TASK GOAL:
Leaving out each picture, transcribe the lines of the listing below exactly from the first through the line that contains "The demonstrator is".

· · · · ·

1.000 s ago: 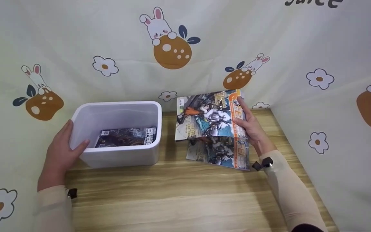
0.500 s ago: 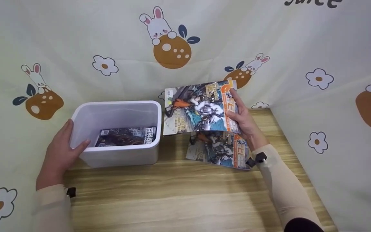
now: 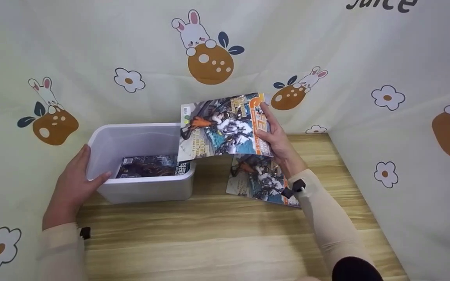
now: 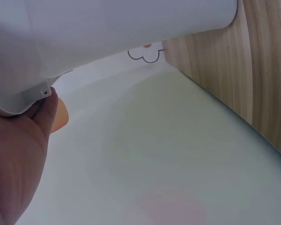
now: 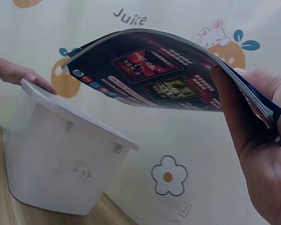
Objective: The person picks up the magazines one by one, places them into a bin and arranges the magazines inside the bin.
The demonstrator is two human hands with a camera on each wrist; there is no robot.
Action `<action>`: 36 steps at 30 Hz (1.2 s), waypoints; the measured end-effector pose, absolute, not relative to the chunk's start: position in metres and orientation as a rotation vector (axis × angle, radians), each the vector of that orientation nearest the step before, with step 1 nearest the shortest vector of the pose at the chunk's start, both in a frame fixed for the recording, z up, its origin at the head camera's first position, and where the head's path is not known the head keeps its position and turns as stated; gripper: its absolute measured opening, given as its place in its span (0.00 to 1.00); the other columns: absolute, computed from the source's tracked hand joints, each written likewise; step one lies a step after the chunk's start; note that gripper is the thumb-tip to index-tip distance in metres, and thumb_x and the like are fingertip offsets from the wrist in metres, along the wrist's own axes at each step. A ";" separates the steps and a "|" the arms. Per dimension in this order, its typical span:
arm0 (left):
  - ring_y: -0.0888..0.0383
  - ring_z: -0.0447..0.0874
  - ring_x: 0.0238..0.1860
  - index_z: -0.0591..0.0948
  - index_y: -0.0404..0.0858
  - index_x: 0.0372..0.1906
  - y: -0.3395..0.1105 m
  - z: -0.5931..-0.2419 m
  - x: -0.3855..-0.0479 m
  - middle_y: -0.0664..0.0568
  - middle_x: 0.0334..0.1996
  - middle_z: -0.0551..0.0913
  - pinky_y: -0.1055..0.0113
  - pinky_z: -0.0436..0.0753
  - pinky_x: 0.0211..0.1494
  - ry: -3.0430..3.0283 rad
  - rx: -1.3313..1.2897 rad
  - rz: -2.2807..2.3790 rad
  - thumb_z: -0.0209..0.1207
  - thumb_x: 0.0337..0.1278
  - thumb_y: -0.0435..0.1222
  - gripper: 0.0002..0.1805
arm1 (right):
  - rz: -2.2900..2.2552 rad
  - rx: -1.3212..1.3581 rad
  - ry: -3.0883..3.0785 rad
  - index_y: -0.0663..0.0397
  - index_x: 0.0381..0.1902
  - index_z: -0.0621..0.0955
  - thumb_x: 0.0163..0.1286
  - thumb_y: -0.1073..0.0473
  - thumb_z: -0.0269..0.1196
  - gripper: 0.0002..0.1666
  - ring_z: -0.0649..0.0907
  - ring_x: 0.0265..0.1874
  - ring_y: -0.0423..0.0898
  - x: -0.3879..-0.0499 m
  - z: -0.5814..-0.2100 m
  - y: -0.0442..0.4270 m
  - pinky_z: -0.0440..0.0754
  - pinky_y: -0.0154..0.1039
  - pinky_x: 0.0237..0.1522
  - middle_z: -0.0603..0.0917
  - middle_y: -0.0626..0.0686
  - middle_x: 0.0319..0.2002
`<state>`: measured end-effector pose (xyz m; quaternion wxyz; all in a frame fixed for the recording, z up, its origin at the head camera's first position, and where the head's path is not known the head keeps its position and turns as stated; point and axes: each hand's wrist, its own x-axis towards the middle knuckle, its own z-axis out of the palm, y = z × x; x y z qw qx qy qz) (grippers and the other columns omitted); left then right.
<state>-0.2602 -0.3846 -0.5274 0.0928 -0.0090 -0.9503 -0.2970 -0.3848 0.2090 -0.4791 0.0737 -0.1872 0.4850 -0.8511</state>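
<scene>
In the head view, my right hand (image 3: 279,143) holds a magazine (image 3: 225,130) by its spine side, thumb on the cover and fingers beneath. The magazine's far end hangs over the right rim of a white plastic bin (image 3: 147,191). Its dark back cover (image 5: 145,70) shows bowed in the right wrist view. My left hand (image 3: 70,181) grips the bin's left rim, thumb over the edge; the left wrist view has its fingers (image 4: 48,110) under the rim's outer lip. Inside the bin lies a dark magazine (image 3: 147,167), partly covered by the held one.
A second magazine (image 3: 262,179) with a matching cover lies on the wooden table (image 3: 209,242), right of the bin. Behind and on both sides hangs a pale curtain (image 3: 256,35) printed with rabbits, fruit and flowers, close to the bin's back.
My right hand has carried the magazine left and slightly up, from above the matching one to over the bin's right rim. My left hand and the bin have stayed in place.
</scene>
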 end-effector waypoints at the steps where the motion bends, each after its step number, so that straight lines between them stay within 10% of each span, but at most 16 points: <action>1: 0.28 0.43 0.88 0.40 0.45 0.93 -0.385 -0.528 -0.260 0.40 0.91 0.42 0.17 0.52 0.78 -2.821 -0.027 -0.881 0.63 0.71 0.66 0.63 | -2.551 -0.558 1.466 0.32 0.91 0.59 0.72 0.74 0.71 0.60 0.88 0.52 0.52 -0.385 -0.479 0.204 0.94 0.41 0.45 0.69 0.64 0.76; 36: 0.27 0.45 0.87 0.40 0.44 0.93 -0.381 -0.526 -0.258 0.38 0.91 0.44 0.17 0.54 0.77 -2.814 -0.026 -0.838 0.65 0.68 0.68 0.66 | -2.431 -0.536 1.473 0.27 0.91 0.60 0.74 0.78 0.66 0.60 0.91 0.47 0.53 -0.384 -0.484 0.084 0.95 0.44 0.46 0.79 0.66 0.69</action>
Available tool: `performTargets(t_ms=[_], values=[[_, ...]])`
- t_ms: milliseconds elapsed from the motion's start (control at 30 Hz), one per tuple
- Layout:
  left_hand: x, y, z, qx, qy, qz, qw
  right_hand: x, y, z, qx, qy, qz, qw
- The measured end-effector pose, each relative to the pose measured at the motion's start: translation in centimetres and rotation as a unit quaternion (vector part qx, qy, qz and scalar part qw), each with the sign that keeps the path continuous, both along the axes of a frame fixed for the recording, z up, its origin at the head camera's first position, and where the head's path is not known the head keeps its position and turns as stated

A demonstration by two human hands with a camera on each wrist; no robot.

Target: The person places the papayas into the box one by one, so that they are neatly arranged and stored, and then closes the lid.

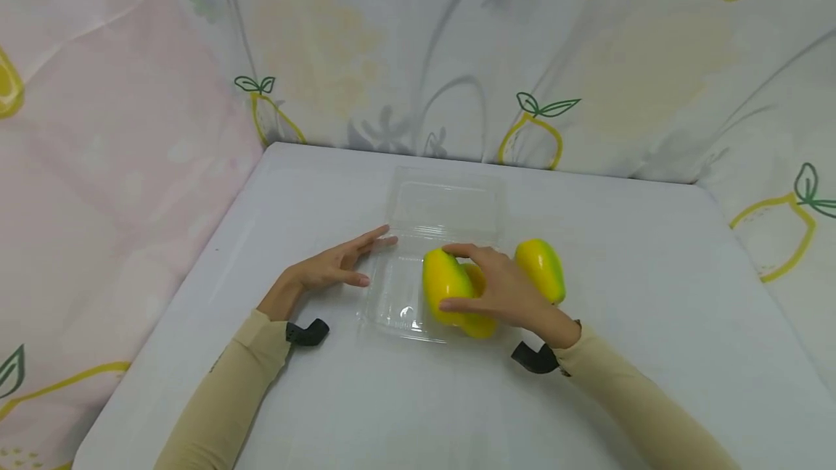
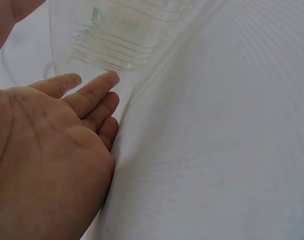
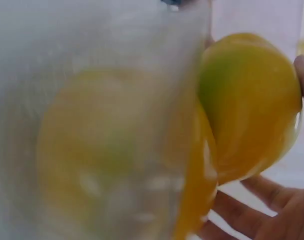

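Holding mango (image 1: 444, 287) over tray (image 1: 400, 285) — right grip (image 1: 504, 290) clamped round it, long axis fore-aft — left grip (image 1: 332, 265) apart, at tray's edge.

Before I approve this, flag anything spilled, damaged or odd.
Only a tiny dark speck on the white tabletop, left of the left hand, breaks the plain surface; the held mango and open clamshell show no visible damage.

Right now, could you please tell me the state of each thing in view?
Container: open, lid folded back.
First fruit: held by the right hand.
Second fruit: inside the container, partly hidden.
Third fruit: lying on the table, outside the container.
Left hand: empty, fingers extended.
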State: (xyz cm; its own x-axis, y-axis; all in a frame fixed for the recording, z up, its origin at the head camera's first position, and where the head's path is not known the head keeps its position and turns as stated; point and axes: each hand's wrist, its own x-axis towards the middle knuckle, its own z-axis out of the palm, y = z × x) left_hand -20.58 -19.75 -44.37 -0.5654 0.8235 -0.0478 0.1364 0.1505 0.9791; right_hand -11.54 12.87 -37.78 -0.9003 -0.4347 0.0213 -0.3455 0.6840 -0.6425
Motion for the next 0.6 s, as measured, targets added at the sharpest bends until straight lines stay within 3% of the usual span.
performTargets(t_ms=[200,433,600], values=[[0.2,-0.3,-0.2,0.007,-0.008,0.003,0.9999,0.5,-2.0,-0.6,0.054,0.027,0.0,0.9982],[0.4,0.0,-0.1,-0.005,-0.006,0.004,1.0,1.0,-2.8,-2.4,0.116,0.096,-0.004,0.9885],[0.3,0.1,0.1,-0.008,-0.004,0.007,0.9999,1.1,-3.0,-2.3,0.14,0.116,-0.007,0.9833]])
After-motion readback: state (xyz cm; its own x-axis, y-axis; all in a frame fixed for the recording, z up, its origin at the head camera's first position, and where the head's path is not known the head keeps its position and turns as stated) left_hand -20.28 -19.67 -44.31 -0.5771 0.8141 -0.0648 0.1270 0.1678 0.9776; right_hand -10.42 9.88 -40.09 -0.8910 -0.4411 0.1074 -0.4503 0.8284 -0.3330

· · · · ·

ANSWER FOR THIS EXERCISE:
1.000 s ago: 
0.500 s ago: 
now: 
now: 
now: 
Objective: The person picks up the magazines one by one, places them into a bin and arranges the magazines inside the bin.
The demonstrator is two human hands with a camera on each wrist; there is no robot.

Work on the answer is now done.